Finalement, Jean Baptiste est celui qui accepte pleinement la condition humaine. Il n’attend pas Dieu aux extrêmes. Il vit dans le désert mais il n’est pas un fakir. Il mène une vie proche de la nature, en homme libéré, simplifié, humanisé. Avec sa peau de chameau, son miel sauvage et ses criquets, il est une sorte d’Adam primitif, un grand innocent. Comme Moïse, il conduit le peuple au désert. Comme Josué, il lui fait franchir le Jourdain pour entrer dans la terre promise, près de Jéricho. Il reprend les symboles historiques de l’exode et de la Pâque pour conduire le peuple à une démarche de conversion. Jean Baptiste a deux intuitions, étroitement liées: le Christ ne vient pas au terme de ses efforts et la réconciliation avec Dieu est un don gratuit. A l’opposé de ce qu’imaginent les pharisiens, le salut n’est pas le trophée des champions de la loi, mais un pur cadeau, offert aux grands pécheurs quand ils reviennent humblement vers Dieu.

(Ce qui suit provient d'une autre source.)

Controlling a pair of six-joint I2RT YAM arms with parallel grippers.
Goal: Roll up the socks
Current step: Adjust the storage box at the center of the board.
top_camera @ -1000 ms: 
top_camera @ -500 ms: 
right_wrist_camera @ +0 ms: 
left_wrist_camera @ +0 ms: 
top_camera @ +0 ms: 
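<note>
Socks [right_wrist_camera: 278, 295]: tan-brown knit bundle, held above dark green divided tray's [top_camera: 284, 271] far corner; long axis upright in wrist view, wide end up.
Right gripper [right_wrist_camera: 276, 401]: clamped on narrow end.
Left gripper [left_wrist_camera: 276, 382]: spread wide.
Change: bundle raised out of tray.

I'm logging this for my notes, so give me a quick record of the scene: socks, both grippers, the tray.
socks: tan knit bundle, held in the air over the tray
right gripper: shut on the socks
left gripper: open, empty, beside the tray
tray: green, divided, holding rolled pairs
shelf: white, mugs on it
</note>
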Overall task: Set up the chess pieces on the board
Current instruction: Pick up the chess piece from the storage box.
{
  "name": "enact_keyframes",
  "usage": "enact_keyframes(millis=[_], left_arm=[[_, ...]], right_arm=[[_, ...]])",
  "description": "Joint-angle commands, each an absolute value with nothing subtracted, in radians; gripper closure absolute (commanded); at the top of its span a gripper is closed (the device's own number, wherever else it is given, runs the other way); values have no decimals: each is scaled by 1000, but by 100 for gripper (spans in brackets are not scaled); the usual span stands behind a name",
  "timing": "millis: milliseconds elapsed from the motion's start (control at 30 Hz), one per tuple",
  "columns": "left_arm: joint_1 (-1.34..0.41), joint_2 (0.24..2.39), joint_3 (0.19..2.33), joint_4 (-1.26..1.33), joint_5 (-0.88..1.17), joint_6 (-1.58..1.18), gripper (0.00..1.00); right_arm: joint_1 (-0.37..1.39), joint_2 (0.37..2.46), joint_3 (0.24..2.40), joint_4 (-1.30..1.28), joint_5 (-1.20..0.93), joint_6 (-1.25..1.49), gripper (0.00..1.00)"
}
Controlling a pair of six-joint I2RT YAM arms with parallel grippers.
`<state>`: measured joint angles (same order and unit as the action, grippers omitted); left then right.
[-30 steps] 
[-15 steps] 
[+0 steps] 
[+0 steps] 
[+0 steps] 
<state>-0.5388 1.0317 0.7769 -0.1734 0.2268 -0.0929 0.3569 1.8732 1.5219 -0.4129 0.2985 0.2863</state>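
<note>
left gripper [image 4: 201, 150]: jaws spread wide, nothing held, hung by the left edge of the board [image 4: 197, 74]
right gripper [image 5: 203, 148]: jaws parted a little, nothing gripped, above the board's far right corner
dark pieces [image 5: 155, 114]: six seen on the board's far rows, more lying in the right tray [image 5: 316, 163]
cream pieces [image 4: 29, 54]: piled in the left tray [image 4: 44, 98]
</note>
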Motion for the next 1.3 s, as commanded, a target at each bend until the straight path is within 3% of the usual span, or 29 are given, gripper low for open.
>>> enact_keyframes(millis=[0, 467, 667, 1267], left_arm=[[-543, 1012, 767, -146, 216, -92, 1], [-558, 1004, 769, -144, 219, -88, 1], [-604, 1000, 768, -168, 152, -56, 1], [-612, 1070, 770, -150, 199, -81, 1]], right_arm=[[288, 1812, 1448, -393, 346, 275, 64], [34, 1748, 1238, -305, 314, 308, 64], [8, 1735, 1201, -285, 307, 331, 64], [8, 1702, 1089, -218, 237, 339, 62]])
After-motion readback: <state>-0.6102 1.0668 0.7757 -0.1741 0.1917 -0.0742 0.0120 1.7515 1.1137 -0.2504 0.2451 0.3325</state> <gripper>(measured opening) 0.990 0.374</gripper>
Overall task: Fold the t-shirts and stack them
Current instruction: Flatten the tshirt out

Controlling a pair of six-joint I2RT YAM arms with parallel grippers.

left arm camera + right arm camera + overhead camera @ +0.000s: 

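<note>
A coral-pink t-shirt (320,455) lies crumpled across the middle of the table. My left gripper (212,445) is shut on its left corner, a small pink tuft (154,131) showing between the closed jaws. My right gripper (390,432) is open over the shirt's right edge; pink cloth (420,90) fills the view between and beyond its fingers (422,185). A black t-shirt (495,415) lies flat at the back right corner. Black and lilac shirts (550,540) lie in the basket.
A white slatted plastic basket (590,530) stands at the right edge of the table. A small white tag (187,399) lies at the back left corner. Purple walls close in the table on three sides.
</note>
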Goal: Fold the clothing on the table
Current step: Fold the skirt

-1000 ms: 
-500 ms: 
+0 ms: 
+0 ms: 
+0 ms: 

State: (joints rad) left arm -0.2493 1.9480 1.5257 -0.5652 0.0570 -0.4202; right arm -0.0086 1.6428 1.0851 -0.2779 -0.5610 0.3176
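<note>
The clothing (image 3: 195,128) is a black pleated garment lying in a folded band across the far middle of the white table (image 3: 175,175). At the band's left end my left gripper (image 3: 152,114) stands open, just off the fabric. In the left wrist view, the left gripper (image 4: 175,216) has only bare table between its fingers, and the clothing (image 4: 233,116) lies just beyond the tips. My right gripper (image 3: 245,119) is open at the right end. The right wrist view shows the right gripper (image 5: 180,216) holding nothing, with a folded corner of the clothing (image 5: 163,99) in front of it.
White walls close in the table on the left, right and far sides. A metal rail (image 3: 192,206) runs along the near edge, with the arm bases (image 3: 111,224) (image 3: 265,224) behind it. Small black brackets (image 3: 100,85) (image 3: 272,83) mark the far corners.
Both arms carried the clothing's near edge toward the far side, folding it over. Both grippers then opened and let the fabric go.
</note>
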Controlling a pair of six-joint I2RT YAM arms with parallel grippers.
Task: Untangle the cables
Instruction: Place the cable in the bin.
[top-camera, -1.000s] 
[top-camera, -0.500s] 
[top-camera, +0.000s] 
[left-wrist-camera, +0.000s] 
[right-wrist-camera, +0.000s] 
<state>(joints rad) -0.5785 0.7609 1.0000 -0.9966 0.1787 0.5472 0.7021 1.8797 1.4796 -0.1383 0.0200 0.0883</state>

J’insiste donc sur ce point, mes amis: ne croyons pas non plus que le Christ se manifestera comme le résultat de notre agitation. Notre défaut est d’en faire beaucoup trop et notre hyperactivité nous sert d’alibi pour ne pas même apercevoir notre voisin immédiat.

Même si nous faisons pâle figure en comparaison de beaucoup d’excités, respectons les limites de notre condition. Nous n’avons pas à être des surhommes toujours géniaux! Être limité n’est pas un péché, c’est la condition d’humanité! Or il s’agit justement d’accueillir un Dieu qui se fait humain! Comme Jean Baptiste, laissons de la place à l’autre, partageons ce que nous avons et transformons nos relations humaines, même limitées, en relations d’amour, c’est ainsi que nous serons prophètes, c’est ainsi que nous deviendrons des dieux (Jn 10, 31-39; 17, 21).